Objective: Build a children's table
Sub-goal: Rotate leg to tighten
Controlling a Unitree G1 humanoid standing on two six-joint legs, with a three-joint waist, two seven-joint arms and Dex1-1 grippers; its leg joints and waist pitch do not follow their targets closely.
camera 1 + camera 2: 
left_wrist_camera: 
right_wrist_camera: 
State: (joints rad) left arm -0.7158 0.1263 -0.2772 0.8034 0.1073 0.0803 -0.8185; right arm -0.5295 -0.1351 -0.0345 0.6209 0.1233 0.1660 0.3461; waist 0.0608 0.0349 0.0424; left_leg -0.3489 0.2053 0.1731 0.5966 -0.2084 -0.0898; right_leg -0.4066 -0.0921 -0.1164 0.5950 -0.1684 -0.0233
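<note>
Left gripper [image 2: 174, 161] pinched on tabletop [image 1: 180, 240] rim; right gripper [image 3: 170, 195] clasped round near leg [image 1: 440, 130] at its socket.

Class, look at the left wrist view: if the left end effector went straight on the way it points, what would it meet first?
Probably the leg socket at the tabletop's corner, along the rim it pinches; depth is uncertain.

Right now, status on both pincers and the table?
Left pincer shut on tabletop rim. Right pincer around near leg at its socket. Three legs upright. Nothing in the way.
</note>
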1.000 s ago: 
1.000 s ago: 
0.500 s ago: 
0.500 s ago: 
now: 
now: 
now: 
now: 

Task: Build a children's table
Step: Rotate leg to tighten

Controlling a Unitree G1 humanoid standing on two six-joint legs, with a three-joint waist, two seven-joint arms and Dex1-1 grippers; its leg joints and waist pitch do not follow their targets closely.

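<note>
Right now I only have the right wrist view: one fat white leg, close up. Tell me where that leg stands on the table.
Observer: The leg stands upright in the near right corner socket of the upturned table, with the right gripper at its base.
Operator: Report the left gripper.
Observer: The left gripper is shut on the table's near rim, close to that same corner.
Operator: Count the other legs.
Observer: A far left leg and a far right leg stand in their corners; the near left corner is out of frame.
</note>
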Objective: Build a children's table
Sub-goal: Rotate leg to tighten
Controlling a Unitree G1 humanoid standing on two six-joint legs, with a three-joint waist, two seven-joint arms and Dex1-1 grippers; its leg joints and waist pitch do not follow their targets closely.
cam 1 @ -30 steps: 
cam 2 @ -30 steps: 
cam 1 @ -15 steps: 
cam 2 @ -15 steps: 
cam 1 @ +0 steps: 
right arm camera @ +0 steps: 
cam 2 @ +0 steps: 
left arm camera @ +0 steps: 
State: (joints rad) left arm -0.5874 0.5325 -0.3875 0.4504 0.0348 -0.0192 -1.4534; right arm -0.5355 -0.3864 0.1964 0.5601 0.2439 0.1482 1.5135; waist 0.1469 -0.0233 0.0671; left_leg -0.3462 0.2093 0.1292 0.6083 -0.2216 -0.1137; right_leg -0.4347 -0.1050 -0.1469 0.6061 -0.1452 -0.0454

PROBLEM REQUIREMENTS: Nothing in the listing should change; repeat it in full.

EXERCISE SOLUTION:
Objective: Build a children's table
Sub-goal: Rotate leg to tighten
Controlling a Unitree G1 humanoid standing on two six-joint legs, with a three-joint waist, two seven-joint arms and Dex1-1 grippers; its leg joints and waist pitch do not follow their targets closely.
camera 1 + camera 2: 
left_wrist_camera: 
right_wrist_camera: 
State: (joints rad) left arm -0.7158 0.1263 -0.2772 0.8034 0.1073 0.0803 -0.8185; right arm -0.5295 -0.1351 -0.0345 0.6209 0.1233 0.1660 0.3461; waist 0.0608 0.0349 0.0424; left_leg -0.3489 0.2053 0.1731 0.5966 -0.2084 -0.0898; right_leg -0.4066 -0.0921 -0.1164 0.5950 -0.1684 -0.0233
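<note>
Left gripper [image 2: 174, 161] pinched on tabletop [image 1: 180, 240] rim; right gripper [image 3: 170, 195] clasped round near leg [image 1: 440, 130] at its socket.

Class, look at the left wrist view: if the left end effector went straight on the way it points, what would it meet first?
Probably the leg socket at the tabletop's corner, along the rim it pinches; depth is uncertain.

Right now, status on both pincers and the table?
Left pincer shut on tabletop rim. Right pincer around near leg at its socket. Three legs upright. Nothing in the way.
</note>
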1.000 s ago: 
1.000 s ago: 
0.500 s ago: 
0.500 s ago: 
now: 
now: 
now: 
now: 

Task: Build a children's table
Step: Rotate leg to tighten

Controlling a Unitree G1 humanoid standing on two six-joint legs, with a three-joint waist, two seven-joint arms and Dex1-1 grippers; its leg joints and waist pitch do not follow their targets closely.

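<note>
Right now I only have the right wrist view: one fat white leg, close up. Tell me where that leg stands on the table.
Observer: The leg stands upright in the near right corner socket of the upturned table, with the right gripper at its base.
Operator: Report the left gripper.
Observer: The left gripper is shut on the table's near rim, close to that same corner.
Operator: Count the other legs.
Observer: A far left leg and a far right leg stand in their corners; the near left corner is out of frame.
</note>
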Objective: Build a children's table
Sub-goal: Rotate leg to tighten
Controlling a Unitree G1 humanoid standing on two six-joint legs, with a three-joint waist, two seven-joint arms and Dex1-1 grippers; its leg joints and waist pitch do not follow their targets closely.
cam 1 @ -30 steps: 
cam 2 @ -30 steps: 
cam 1 @ -15 steps: 
cam 2 @ -15 steps: 
cam 1 @ +0 steps: 
right arm camera @ +0 steps: 
cam 2 @ +0 steps: 
left arm camera @ +0 steps: 
State: (joints rad) left arm -0.5874 0.5325 -0.3875 0.4504 0.0348 -0.0192 -1.4534; right arm -0.5355 -0.3864 0.1964 0.5601 0.2439 0.1482 1.5135; waist 0.1469 -0.0233 0.0671; left_leg -0.3462 0.2093 0.1292 0.6083 -0.2216 -0.1137; right_leg -0.4347 -0.1050 -0.1469 0.6061 -0.1452 -0.0454

That's the full output for the exercise.